In compliance with Section 31 of the PDPA, ESN implements appropriate measures to ensure a level of security appropriate to the risk, including:

  • Encryption of all data in transit (TLS 1.3) and at rest (AES-256).
  • Multi-factor authentication (MFA) for all staff accounts and administrative access.
  • Role-based access controls (RBAC) — data is only accessible to authorised personnel on a need-to-know basis.
  • Regular penetration testing and vulnerability assessments.
  • Automated audit trails and real-time intrusion detection.
  • Mandatory annual data-protection training for all employees and contractors.
  • Physical security controls at data centres (access badges, CCTV, 24/7 monitoring).

14. Processing of Children’s Data

ESN’s services are intended for individuals aged 18 years and above. We do not knowingly collect personal data from children. If we become aware that we have inadvertently collected data from a minor, we will delete it promptly and notify the PDPC where required under Section 19 of the PDPA.

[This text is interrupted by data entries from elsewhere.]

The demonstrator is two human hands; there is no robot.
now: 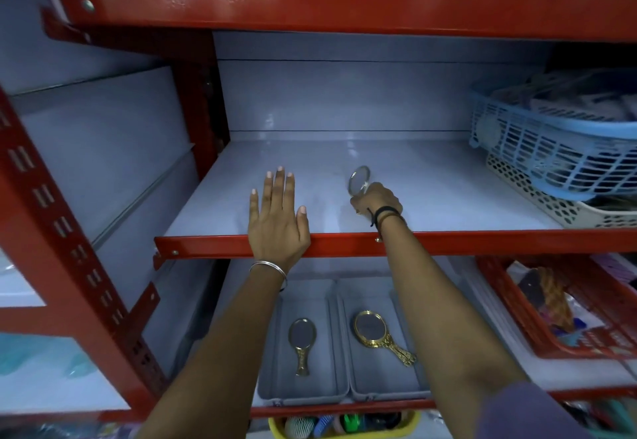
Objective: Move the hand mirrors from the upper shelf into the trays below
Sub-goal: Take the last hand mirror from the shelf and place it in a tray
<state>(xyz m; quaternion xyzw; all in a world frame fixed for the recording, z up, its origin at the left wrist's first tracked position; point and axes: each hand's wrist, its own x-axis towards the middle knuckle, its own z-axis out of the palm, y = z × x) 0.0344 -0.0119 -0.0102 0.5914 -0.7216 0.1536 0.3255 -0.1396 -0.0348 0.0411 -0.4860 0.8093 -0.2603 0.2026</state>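
Note:
On the grey upper shelf (431,176) my right hand (375,199) grips the handle of a small silver-rimmed hand mirror (359,179), its round head standing upright above my fist. My left hand (277,216) lies flat, fingers spread, on the shelf's front edge and holds nothing. Below, two grey trays sit side by side. The left tray (275,387) holds a small gold hand mirror (302,342). The right tray (375,387) holds a larger ornate gold hand mirror (379,335). My forearms cover parts of both trays.
A blue slatted basket (551,149) stacked on a cream perforated basket (537,197) fills the upper shelf's right end. A red basket (510,307) of small goods sits right of the trays. A yellow bin (275,428) of brushes is below. Red steel uprights stand at left.

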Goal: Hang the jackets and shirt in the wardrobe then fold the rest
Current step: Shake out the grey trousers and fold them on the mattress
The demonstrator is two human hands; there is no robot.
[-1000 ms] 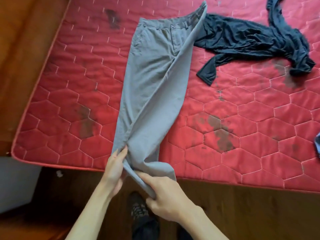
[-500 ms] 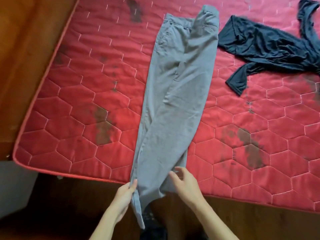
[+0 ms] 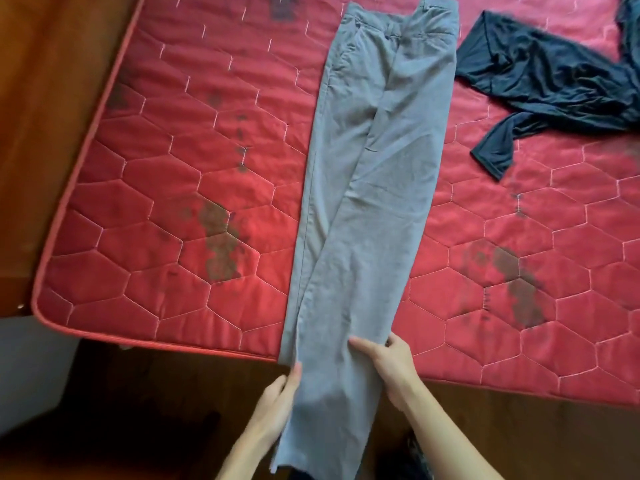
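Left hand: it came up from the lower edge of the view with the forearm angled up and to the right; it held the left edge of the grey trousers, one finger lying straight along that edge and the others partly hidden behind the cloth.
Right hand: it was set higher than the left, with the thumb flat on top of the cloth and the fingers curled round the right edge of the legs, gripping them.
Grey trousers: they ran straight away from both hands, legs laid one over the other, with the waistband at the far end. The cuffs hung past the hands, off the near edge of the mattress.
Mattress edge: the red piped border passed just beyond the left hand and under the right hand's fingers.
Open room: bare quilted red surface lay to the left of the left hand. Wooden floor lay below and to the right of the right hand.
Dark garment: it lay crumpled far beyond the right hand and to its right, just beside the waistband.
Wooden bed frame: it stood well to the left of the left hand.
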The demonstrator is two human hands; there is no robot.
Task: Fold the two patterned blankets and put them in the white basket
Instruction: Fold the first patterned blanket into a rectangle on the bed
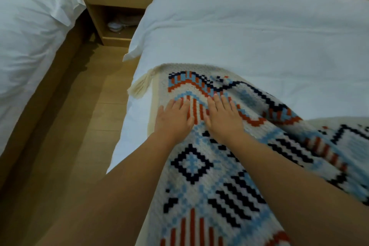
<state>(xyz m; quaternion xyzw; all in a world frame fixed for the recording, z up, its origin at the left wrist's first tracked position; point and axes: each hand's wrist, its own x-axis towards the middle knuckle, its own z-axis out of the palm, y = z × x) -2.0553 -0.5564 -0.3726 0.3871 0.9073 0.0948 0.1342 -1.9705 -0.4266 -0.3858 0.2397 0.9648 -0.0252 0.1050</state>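
The blanket (209,166) is spread on the bed (249,36). The left hand (173,120) and right hand (223,118) are pressed flat on it, fingers straight, side by side; nothing is gripped.

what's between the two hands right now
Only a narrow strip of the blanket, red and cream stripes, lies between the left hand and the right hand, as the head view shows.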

15. Automated Decision-Making & Profiling

ESN uses automated credit-scoring models to assess loan eligibility. In accordance with Section 26 of the PDPA:

  • You are informed when automated decisions affect you.
  • You have the right to request human intervention or review.
  • You may challenge the outcome and express your point of view.
  • We regularly audit our models for bias and accuracy.

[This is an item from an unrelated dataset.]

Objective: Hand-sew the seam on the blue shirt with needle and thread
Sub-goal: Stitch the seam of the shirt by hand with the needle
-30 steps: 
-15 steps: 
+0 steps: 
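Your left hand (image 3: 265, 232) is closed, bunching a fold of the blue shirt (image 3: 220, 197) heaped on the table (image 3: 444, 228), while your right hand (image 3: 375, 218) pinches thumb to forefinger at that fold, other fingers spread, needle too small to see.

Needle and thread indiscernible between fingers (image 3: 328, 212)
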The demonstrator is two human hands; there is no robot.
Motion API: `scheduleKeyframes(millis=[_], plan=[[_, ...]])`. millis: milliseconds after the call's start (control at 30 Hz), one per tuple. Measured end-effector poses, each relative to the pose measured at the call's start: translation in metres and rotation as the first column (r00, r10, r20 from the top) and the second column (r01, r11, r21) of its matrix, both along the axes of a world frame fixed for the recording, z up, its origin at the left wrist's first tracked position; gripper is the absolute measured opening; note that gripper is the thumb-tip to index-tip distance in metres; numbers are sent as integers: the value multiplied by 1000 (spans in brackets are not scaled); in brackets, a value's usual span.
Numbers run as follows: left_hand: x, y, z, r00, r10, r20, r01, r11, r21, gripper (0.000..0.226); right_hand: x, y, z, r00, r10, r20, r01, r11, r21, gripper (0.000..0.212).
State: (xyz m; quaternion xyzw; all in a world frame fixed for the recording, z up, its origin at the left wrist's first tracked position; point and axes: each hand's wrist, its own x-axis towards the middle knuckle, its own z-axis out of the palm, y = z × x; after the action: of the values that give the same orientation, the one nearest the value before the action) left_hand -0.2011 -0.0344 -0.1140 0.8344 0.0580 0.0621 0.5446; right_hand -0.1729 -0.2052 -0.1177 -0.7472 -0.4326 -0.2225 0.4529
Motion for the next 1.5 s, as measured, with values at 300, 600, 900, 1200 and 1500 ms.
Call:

16. Third-Party Data Processors

Where ESN engages third-party processors (e.g., cloud providers, payment gateways, SMS providers), we ensure:

  • A written data-processing agreement (DPA) is in place per Section 29 of the PDPA.
  • Processors implement equivalent security measures.
  • Sub-processors are approved and documented.
  • Regular compliance audits are conducted.

17. Complaints & PDPC Contact

If you believe ESN has not handled your personal data in accordance with the PDPA, you may:

  1. Contact our DPO at dpo@esnmicrocredit.com.
  2. Lodge a complaint directly with the Personal Data Protection Commission:

Personal Data Protection Commission (PDPC)

P.O. Box 1105, 1 Moshi Street, Viwandani

41102 Dodoma, Tanzania

Email: helpdesk@pdpc.go.tz

Phone: +255 753 459 155 / +255 718 462 536

Website: www.pdpc.go.tz

Online Complaints: dataprotection.pdpc.go.tz

18. Penalties for Non-Compliance

The PDPA establishes significant penalties for violations, including fines and imprisonment. ESN takes these obligations seriously and maintains a continuous compliance programme, internal audits, and DPO oversight to ensure full adherence.

19. Updates to This Statement

We review this Data Protection Statement at least annually or whenever there are material changes to our processing activities or the regulatory environment. Changes will be published on this page with an updated revision date. Where changes are significant, we will notify registered users by email.